▸ Problem details: Once you find the line with "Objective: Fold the" in the entries below, print it and each line after it up to and including the line with "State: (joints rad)", exactly, without pictures.

Dataset items:
———
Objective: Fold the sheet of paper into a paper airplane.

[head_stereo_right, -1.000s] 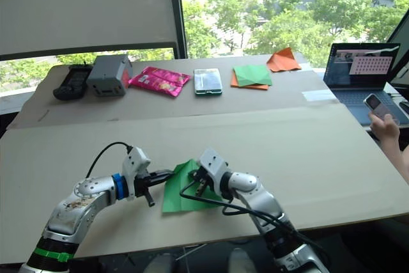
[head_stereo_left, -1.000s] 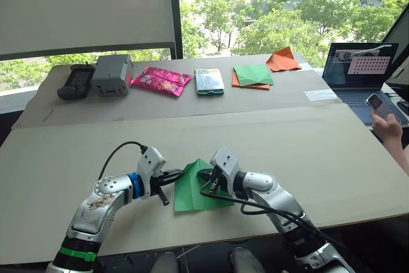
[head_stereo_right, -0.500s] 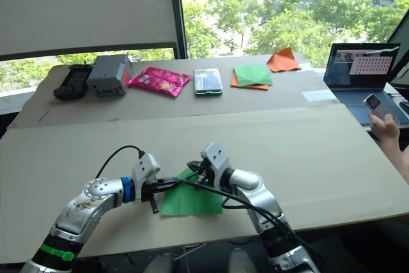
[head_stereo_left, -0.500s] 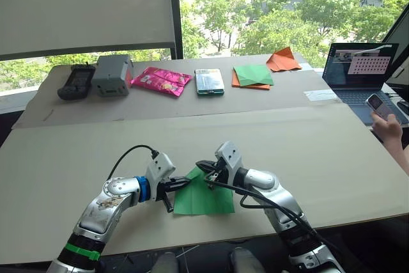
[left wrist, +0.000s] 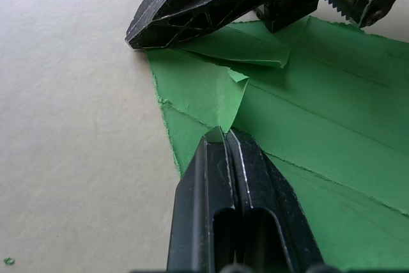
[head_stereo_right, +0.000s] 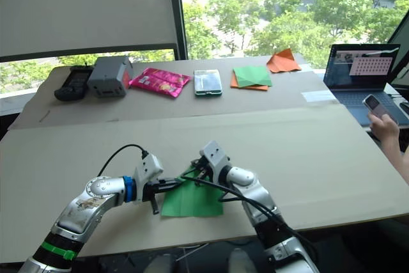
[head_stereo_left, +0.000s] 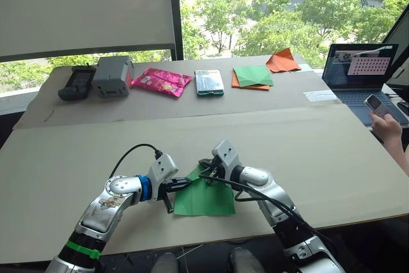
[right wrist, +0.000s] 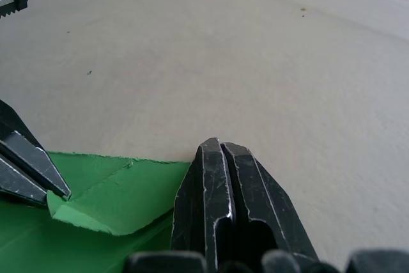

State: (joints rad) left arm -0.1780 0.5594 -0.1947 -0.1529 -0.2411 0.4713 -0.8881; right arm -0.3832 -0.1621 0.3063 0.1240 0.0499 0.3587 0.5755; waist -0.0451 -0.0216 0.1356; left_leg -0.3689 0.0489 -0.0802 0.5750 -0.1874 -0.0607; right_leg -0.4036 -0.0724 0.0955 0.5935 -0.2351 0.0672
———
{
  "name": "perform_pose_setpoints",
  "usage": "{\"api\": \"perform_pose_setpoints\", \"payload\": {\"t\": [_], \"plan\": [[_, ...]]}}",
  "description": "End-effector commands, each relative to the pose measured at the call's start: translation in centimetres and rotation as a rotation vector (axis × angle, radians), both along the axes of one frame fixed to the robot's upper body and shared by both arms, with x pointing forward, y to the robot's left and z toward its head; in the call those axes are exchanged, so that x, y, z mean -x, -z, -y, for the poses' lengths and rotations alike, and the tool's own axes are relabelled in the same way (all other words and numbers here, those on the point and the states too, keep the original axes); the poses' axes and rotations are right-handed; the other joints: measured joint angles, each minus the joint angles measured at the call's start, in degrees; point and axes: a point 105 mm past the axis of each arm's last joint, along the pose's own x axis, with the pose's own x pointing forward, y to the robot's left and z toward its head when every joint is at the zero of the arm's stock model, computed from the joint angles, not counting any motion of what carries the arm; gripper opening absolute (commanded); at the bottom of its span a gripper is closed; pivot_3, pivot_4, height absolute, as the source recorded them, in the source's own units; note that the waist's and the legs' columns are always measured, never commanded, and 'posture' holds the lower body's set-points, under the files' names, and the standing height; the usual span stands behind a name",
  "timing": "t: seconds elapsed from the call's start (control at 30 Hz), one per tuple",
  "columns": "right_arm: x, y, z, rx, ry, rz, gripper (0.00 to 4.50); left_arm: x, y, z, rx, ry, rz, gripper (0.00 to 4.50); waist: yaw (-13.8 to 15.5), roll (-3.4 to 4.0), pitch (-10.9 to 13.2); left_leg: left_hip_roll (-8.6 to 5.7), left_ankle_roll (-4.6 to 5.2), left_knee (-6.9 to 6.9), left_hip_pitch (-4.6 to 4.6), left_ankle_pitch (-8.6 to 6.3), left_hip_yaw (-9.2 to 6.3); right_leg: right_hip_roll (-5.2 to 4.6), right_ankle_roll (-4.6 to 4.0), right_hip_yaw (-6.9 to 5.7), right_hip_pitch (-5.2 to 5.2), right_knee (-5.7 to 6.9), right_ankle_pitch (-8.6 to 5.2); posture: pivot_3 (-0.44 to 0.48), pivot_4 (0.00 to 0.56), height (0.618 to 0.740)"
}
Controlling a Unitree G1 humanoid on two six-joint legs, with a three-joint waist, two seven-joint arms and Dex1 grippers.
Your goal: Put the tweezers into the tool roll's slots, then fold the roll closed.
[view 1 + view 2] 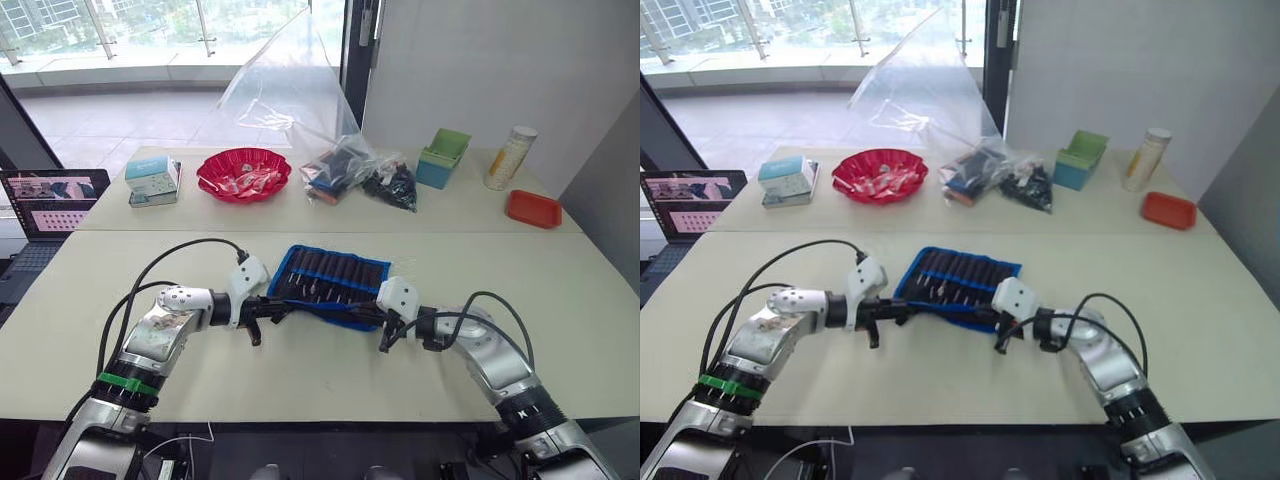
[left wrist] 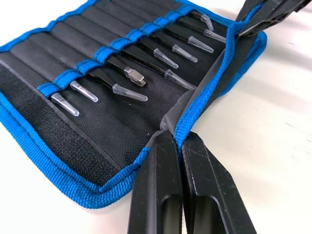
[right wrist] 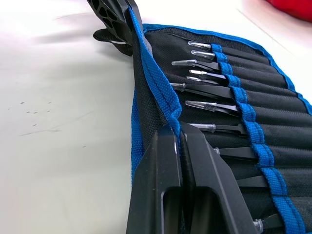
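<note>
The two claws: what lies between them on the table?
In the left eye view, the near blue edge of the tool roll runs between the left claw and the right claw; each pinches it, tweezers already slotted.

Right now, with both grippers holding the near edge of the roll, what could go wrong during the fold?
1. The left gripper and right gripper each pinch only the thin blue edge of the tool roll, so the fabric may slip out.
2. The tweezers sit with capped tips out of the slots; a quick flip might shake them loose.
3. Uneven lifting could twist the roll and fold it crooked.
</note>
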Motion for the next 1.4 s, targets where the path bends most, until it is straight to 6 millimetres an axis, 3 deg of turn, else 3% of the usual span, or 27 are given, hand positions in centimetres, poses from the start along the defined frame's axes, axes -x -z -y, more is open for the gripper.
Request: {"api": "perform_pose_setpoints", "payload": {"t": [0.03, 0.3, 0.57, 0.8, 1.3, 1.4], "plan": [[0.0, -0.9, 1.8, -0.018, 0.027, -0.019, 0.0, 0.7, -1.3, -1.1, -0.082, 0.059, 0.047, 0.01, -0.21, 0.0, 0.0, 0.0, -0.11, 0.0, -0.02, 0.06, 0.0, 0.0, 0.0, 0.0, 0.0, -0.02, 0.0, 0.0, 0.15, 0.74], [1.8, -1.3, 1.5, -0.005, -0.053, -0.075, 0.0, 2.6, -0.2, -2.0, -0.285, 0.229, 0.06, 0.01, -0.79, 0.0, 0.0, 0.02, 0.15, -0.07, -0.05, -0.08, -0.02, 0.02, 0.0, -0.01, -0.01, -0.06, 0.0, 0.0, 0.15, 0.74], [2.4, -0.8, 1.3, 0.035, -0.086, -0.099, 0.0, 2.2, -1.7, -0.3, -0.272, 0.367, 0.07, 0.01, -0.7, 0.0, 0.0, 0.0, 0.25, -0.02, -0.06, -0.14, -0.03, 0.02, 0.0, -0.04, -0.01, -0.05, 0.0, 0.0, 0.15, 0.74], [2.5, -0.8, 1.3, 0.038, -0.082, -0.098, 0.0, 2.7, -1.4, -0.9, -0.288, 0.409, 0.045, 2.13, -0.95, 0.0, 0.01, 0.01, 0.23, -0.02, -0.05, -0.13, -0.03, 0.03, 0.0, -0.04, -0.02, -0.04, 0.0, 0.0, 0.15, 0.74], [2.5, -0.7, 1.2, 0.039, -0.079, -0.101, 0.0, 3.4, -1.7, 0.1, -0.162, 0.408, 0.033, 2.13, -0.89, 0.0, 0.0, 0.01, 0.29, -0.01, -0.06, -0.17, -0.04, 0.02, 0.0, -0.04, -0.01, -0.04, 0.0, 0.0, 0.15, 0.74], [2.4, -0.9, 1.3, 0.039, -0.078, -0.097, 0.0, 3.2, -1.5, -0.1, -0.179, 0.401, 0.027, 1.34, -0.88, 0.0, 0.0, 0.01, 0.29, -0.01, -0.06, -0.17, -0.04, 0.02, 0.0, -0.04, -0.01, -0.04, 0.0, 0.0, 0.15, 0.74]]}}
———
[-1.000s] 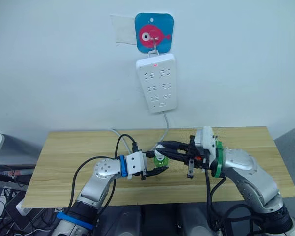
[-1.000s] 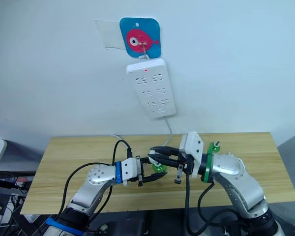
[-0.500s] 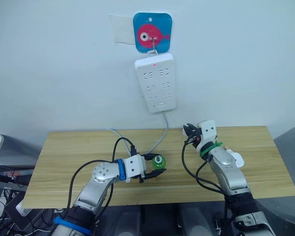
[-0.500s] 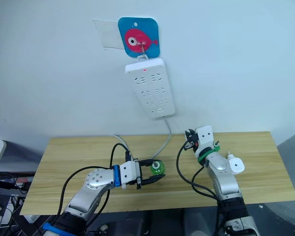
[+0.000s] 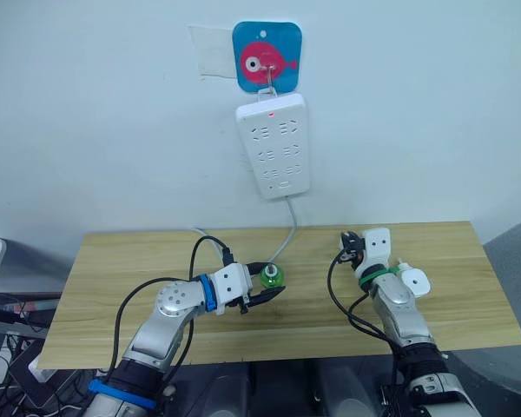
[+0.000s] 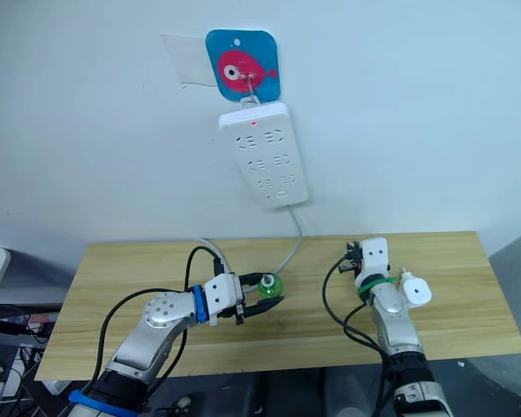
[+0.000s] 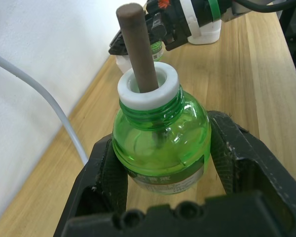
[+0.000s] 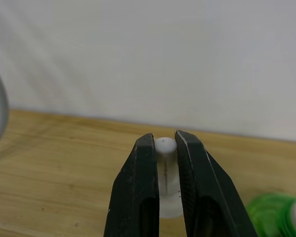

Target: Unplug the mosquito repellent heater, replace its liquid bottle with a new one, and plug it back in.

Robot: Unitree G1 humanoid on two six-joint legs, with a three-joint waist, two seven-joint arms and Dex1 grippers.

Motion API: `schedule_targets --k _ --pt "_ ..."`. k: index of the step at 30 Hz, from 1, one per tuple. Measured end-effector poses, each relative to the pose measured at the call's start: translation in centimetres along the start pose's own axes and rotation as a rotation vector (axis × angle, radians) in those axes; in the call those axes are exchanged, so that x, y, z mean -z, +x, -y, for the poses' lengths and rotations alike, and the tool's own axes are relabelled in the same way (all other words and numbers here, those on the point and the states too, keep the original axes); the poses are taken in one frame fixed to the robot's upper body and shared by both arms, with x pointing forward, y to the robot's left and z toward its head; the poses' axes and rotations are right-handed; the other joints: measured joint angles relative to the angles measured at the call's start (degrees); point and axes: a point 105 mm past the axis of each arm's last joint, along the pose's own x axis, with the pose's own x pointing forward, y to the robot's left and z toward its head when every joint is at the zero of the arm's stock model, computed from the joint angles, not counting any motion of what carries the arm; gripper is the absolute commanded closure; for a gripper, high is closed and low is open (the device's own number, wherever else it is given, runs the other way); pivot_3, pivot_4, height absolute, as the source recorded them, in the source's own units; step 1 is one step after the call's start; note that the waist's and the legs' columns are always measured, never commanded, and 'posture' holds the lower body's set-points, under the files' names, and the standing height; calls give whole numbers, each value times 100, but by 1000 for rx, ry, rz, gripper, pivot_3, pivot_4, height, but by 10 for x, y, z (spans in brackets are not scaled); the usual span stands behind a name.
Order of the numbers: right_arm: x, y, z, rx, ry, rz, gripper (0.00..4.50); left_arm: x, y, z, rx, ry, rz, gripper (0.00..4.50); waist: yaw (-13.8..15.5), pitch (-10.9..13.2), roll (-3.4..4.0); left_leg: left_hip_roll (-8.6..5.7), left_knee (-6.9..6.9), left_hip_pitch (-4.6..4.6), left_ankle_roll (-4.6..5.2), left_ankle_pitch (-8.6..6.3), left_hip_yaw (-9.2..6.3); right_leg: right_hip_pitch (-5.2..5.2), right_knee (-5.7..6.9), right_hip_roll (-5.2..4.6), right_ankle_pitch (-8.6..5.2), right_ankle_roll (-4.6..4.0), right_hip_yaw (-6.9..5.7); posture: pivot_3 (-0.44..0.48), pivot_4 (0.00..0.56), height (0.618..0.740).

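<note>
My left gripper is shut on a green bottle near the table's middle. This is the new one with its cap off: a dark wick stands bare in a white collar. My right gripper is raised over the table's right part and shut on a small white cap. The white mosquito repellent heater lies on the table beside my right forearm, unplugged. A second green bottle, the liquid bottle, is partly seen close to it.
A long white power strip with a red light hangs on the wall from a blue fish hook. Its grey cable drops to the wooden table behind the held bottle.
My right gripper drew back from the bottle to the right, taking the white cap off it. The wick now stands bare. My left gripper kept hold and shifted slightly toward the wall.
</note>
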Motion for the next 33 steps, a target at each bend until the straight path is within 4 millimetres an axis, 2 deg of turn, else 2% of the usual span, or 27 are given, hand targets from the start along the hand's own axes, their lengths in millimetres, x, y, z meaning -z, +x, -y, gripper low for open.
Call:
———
▸ Written response:
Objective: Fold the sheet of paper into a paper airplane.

[head_stereo_right, -1.000s] 
[head_stereo_left, -1.000s] 
[head_stereo_right, -0.500s] 
[head_stereo_left, -0.500s] 
[left wrist, +0.000s] 
[head_stereo_right, +0.000s] 
[head_stereo_left, +0.000s] 
[right wrist, +0.000s] 

State: (joints rad) left arm -0.1780 0.5594 -0.1947 -0.1529 -0.2411 0.4713 -0.8881; right arm -0.3832 -0.1621 0.3063 0.1240 0.0499 0.3587 0.5755; waist -0.0451 -0.0216 0.1356; left_leg -0.3689 0.0489 -0.0802 0.5750 -0.1874 -0.0607; right_leg -0.4036 -0.0724 0.0955 0.5935 -0.2351 0.0672

No additional answer text is required.